Threat actors are increasingly targeting Veeam Backup & Replication in cyber attacks. Veeam Software’s Veeam Backup & Replication (VBR) software is an industry-leading backup, recovery and data security solution used to back up, duplicate, and restore data.
This week, Federal authorities warned the healthcare industry of a probable rise in data breaches due to a vulnerability in a backup app developed by Veeam. The vulnerability being exploited seems to be the high-severity flaw exposed in March this year.
Earlier this year, Veeam notified its consumers of the vulnerability. “Vulnerability CVE-2023-27532 in a Veeam Backup & Replication component allows an unauthenticated user operating within the backup infrastructure network perimeter to obtain encrypted credentials stored in the configuration database. This may lead to an attacker gaining access to the backup infrastructure hosts.”
The vulnerability exposes encrypted credentials stored in Veeam Backup & Replication.

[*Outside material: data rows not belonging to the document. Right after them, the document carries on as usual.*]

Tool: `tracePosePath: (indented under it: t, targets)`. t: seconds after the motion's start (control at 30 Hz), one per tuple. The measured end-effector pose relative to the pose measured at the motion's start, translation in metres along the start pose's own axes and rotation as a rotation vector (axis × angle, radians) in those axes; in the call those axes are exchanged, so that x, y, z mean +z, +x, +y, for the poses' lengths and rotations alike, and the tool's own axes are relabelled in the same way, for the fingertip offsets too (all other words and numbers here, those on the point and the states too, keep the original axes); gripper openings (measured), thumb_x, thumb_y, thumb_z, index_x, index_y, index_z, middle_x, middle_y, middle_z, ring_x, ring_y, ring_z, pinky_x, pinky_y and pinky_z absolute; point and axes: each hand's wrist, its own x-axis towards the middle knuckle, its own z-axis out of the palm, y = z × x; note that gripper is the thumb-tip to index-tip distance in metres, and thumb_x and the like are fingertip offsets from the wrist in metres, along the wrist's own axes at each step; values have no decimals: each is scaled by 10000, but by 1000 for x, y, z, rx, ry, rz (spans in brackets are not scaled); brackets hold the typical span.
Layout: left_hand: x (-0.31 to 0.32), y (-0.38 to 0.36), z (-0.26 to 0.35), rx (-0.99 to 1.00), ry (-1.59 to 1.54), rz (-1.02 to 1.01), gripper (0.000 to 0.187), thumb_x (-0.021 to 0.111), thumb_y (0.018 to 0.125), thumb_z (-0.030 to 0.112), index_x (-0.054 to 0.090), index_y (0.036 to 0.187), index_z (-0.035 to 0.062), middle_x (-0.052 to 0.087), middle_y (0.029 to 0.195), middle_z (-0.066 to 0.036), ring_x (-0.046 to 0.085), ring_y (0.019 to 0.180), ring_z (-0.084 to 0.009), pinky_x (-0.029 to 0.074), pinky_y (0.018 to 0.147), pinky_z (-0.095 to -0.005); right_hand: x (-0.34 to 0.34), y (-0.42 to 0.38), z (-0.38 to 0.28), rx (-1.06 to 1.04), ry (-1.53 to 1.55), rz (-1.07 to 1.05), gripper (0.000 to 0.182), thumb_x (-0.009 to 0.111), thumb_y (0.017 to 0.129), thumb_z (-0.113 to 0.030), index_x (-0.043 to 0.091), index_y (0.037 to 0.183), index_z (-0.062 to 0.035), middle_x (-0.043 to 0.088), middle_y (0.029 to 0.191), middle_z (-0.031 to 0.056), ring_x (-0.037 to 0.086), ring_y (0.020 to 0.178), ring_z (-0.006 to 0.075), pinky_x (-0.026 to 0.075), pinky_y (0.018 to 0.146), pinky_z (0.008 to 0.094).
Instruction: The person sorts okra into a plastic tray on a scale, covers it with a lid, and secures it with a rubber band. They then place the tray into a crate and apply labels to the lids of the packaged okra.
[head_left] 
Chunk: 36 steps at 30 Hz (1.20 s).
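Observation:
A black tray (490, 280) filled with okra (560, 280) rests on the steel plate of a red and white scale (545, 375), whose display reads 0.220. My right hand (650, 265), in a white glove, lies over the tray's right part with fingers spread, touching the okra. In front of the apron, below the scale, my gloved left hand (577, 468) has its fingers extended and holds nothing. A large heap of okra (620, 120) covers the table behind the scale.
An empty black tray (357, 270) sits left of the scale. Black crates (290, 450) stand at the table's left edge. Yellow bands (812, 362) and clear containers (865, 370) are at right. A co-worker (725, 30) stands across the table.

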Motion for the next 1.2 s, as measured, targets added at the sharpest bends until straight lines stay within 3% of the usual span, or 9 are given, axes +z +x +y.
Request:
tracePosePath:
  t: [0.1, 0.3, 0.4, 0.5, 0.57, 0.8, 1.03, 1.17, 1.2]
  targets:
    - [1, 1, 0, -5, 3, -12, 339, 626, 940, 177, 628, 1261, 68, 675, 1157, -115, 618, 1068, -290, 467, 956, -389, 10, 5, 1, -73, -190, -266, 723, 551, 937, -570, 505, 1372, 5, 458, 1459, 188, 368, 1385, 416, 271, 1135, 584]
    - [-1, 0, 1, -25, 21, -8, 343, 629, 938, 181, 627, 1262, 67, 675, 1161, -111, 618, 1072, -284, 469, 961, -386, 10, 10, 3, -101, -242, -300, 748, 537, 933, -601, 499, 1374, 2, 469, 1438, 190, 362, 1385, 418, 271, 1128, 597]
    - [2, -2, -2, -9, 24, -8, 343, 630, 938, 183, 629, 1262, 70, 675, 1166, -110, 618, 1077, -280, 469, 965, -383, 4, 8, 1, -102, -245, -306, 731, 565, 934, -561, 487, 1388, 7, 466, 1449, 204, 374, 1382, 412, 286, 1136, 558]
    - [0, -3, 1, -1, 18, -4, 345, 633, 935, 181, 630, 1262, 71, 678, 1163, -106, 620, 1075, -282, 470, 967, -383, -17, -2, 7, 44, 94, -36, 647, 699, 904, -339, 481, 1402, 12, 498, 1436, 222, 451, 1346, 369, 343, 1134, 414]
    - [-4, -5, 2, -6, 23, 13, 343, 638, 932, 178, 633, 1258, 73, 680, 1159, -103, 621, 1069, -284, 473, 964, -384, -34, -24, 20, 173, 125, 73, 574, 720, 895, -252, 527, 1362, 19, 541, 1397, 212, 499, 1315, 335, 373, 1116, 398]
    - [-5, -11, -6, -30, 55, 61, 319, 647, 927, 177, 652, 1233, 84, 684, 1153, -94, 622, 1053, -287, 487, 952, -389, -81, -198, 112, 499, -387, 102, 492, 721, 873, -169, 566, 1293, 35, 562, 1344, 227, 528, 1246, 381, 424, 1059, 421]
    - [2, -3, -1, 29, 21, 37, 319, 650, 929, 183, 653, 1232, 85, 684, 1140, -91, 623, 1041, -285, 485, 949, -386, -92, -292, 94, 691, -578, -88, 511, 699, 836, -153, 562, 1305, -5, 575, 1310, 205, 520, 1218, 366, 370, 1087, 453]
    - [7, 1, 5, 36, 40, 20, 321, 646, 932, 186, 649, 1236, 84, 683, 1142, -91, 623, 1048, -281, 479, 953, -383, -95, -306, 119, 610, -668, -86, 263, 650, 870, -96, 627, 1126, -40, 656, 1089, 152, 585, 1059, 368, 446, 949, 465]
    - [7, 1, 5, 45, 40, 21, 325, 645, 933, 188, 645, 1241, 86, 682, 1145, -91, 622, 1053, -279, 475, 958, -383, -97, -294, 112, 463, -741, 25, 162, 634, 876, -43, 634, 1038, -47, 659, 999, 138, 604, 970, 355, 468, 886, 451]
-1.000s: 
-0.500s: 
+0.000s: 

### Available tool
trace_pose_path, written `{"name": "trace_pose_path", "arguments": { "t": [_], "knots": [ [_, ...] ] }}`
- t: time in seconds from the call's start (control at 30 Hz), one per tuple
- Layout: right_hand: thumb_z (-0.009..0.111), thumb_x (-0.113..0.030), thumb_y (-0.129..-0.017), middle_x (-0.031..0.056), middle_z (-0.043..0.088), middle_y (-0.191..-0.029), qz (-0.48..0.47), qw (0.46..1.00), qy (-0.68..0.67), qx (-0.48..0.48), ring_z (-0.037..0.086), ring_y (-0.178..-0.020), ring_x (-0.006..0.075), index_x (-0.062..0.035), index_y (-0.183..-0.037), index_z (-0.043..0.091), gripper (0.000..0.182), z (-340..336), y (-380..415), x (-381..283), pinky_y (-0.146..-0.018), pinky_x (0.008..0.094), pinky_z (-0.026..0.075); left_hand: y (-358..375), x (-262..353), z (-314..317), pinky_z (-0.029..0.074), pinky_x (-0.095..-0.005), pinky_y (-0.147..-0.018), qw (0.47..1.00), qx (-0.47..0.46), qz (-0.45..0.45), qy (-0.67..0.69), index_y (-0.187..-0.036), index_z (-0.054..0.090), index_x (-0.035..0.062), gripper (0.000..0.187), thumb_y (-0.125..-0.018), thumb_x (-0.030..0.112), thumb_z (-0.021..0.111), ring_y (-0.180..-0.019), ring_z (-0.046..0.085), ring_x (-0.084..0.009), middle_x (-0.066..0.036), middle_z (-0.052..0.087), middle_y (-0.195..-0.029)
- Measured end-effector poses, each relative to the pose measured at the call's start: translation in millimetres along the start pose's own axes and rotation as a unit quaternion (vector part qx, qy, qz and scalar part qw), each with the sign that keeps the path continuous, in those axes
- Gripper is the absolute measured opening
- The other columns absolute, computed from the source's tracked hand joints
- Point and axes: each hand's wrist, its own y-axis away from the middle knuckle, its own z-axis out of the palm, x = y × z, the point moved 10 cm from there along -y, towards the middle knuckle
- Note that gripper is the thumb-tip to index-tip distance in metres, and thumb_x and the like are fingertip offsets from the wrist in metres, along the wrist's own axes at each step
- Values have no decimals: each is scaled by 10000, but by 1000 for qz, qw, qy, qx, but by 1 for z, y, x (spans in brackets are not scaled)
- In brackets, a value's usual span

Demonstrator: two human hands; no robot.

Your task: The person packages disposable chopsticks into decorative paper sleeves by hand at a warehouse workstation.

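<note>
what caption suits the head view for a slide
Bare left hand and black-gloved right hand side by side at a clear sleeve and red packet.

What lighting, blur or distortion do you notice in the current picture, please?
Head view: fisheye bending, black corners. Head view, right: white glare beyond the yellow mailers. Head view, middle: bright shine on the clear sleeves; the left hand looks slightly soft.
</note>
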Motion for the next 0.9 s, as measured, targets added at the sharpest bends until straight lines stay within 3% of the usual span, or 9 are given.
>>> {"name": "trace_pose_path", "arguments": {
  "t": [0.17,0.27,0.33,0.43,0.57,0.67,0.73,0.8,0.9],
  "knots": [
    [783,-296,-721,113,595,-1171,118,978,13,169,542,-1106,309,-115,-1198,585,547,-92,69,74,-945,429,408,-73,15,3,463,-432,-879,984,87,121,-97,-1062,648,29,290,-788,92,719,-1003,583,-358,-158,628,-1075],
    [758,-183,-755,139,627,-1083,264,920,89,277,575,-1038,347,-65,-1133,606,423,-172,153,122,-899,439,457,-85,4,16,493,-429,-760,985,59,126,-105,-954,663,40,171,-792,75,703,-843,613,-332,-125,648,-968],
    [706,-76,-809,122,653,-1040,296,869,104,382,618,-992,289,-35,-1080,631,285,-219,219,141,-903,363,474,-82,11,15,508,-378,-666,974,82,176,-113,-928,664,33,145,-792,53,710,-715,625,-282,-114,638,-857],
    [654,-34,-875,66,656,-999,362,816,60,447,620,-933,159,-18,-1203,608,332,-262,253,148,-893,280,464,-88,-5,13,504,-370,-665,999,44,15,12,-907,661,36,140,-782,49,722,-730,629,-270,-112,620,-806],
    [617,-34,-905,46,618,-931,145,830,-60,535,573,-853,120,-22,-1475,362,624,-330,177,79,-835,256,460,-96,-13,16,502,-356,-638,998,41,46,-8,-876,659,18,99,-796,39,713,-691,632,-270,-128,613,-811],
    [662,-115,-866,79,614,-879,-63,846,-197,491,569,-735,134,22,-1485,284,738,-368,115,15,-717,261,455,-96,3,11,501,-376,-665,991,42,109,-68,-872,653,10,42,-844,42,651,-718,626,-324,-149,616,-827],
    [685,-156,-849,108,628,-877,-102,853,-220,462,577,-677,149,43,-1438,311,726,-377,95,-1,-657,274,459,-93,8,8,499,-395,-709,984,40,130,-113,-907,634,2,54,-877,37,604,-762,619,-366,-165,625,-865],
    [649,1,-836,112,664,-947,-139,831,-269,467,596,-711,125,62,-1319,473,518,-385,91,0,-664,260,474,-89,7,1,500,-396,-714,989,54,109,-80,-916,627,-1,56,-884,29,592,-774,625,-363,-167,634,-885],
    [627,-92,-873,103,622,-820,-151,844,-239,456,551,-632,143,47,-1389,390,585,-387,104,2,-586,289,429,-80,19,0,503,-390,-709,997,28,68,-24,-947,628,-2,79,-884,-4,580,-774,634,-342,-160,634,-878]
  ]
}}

Its exploitation could lead to unauthorized access to backup infrastructure hosts, says the Health Sector Cybersecurity Coordination Center in an alert this Wednesday.
“What makes this threat significant is that in addition to backing up and recovering virtual machines, VBR is used to protect and restore individual files and applications for environments such as Microsoft Exchange and SharePoint, which are used in the healthcare and public health sector,” HHS HC3 writes.
What You Should Do
HC3 recommends that all users adhere to Veeam’s guidance regarding Veeam Backup & Replication, which are the following:
- If using an earlier Veeam Backup & Replication version, please upgrade to a supported version first, which can be found here.
- If you use an all-in-one Veeam appliance with no remote backup infrastructure components, you can alternatively block external connections to port TCP 9401 in the backup server firewall as a temporary remediation until the patch is installed.
- The patch must be installed on the Veeam Backup & Replication server. All new deployments of Veeam Backup & Replication versions 12 and 11a installed using the ISO images dated February 23, 2023 (V12) and February 27, 2023 (V11a) or later are not vulnerable.